No vamos a esperar el mañana para decirte cuanto te queremos. El mañana llegó, ya no estamos en 1994 cuando soñabas con hacer una Asociación de Poetas y Escritores que tu entereza logró Tú me enseñaste a caminar con Santiago - ese hombre a quien amo y con quien discuto siempre sin razón para después acabar llorando en el mismo rincón- Socorro de hierro y de papel.
Cuando veías al viejo Oscar Imaña bajando la calle rumbo a tu casa tenías miedo de ese señor feo, algo jorobado que gustaba embriagarse con su mejor amigo, tu padre; no sabías que era aquel al que Vallejo amaba más que a un hermano; hoy ellos ya no están, ya no podremos preguntarles nada.

-Cuando miro desde el balcón de mi habitación veo la calle y espero, espero ver la sombra de Oscar Imaña bajando rumbo al jirón Amalia Puga, pero no he podido hallarlo, es inútil la espera –

Un año siempre es una herida, un puñado de días que no regresan más. Por eso quiero decirte que Manuel Ibáñez va a ir a buscarte, Manuela Serrano y Santiago, iremos a buscarte llevando esa historia hecha de días en la que todos nos hemos cobijado bajo tus brazos, para protegernos de la lluvia y de las horas. Protegidos con tu amor de siempre.

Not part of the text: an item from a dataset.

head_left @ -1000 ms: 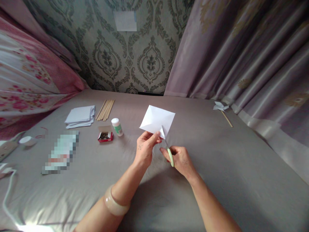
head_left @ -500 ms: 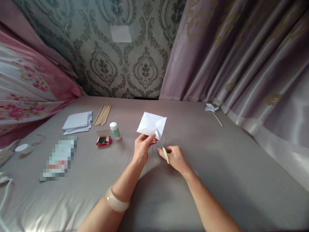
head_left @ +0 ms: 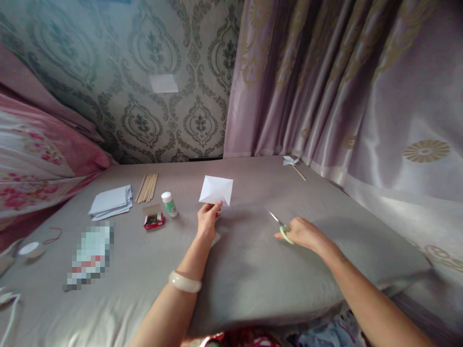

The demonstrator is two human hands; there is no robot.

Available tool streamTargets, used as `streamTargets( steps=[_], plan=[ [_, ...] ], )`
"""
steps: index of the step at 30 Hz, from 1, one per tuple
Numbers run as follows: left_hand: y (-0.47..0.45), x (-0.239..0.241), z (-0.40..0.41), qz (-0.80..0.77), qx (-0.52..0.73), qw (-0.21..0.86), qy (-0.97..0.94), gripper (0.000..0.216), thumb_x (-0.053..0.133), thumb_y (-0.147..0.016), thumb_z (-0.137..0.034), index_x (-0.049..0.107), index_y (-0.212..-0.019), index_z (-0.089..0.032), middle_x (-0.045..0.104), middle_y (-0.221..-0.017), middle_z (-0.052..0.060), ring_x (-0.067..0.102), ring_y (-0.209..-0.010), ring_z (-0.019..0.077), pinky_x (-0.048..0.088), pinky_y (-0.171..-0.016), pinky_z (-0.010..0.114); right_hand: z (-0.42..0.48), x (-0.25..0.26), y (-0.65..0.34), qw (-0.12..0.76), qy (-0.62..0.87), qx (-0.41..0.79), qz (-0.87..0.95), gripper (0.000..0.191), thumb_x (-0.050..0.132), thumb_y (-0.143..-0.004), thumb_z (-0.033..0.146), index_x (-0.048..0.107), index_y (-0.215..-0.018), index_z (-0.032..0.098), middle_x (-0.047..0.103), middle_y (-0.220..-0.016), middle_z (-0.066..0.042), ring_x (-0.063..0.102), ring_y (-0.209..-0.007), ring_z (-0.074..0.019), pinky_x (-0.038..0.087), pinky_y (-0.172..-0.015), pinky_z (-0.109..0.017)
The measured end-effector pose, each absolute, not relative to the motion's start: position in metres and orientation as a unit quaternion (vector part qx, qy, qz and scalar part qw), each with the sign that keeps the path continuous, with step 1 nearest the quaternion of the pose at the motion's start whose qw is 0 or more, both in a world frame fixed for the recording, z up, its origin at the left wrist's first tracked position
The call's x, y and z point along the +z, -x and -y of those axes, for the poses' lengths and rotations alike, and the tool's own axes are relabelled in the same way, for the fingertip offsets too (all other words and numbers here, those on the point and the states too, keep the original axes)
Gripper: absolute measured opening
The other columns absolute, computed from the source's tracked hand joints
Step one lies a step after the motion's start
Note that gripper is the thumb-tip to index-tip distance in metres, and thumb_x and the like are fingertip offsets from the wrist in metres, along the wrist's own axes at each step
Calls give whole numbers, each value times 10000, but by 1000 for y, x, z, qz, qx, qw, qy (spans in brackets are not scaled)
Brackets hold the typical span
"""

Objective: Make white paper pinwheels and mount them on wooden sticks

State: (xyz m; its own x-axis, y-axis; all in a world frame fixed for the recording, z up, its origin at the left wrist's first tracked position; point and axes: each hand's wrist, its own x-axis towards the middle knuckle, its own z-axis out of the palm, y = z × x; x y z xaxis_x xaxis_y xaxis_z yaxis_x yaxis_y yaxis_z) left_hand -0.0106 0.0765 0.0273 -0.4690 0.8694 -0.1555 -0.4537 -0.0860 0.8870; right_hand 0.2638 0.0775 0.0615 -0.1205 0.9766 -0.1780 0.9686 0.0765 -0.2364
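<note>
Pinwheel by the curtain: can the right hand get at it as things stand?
Probably not for a clean grasp: the right hand holds the scissors. Nothing visible blocks the line to the pinwheel, but it lies well beyond the hand.

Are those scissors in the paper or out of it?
Out: grey cloth shows between the scissors in the right hand and the paper in the left hand.
</note>
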Motion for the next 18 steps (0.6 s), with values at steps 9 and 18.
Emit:
streamTargets(
  steps=[9, 18],
  plan=[
    [-25, 30, -68, -507, 628, 561, -182, 197, 754, -594, -71, 562, -567, -103, 616, -560, 49, 616, -531, 113, 498, -547, 211, -84, 68, -378, -124, 764, 88, 627, 299, 688, -713, 424, 638, -612, 148, 661, -641, -139, 659, -672, -254, 416, -580, -302],
    [-47, 32, -47, -504, 597, 611, -123, 165, 630, -739, -14, 563, -647, -133, 649, -721, 92, 674, -672, 144, 574, -719, 273, -108, 60, -400, -131, 749, 188, 621, 425, 717, -672, 393, 483, -384, 187, 532, -437, -76, 525, -414, -172, 386, -468, -300]
  ],
)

No sabemos cuanto durará esta cena que es la vida, por eso es mejor no esperar más para confesar nuestras viejas heridas y acabar los poemas que nunca escribimos, antes de que el tiempo nos inunde y un día despertemos sin saber que estamos bajo un jardín de geranios.

Tú construiste los caminos llenos de libros que otros heredaron, esa hemeroteca que una mañana unos vándalos ignorantes abandonaron a mitad de una calle porque pensaban que eran periódicos viejos, sin importancia, sé que esa mañana lloraste y que nuestros gritos no sirvieron para nada, pero llegará el día Socorro, llegará.

Siempre hemos esperado que la gente se ausente para decirle que la amamos, cuando ya de nada sirven las rosas ni las palabras, cuando los te quieros sean solo pétalos caídos de la rosa misma de la vida. Ahora hay tiempo y te lo digo, sabes que te amamos y que la vida va pasando, tú lo sabes, como sabes que los cuervos apagaron la luz de tus Cantares para callar tu voz pero no van a poder, no podrán.

Hasta mí llega el rumor de tus pasos como una ola suave en la mañana, Socorro de Octubre, de hierro y de papel, Socorro de siempre.